Problem statement:
Report every line in the listing that contains the string "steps".

Source data:
========================================================================

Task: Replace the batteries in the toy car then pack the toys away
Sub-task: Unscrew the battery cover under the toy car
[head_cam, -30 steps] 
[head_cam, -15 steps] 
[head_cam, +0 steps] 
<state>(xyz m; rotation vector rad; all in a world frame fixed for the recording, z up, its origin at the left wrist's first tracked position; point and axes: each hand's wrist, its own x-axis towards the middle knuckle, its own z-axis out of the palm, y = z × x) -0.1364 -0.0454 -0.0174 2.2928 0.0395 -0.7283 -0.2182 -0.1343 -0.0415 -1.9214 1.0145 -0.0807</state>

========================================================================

Answer to this task:
[head_cam, -30 steps] 
[head_cam, -15 steps] 
[head_cam, +0 steps] 

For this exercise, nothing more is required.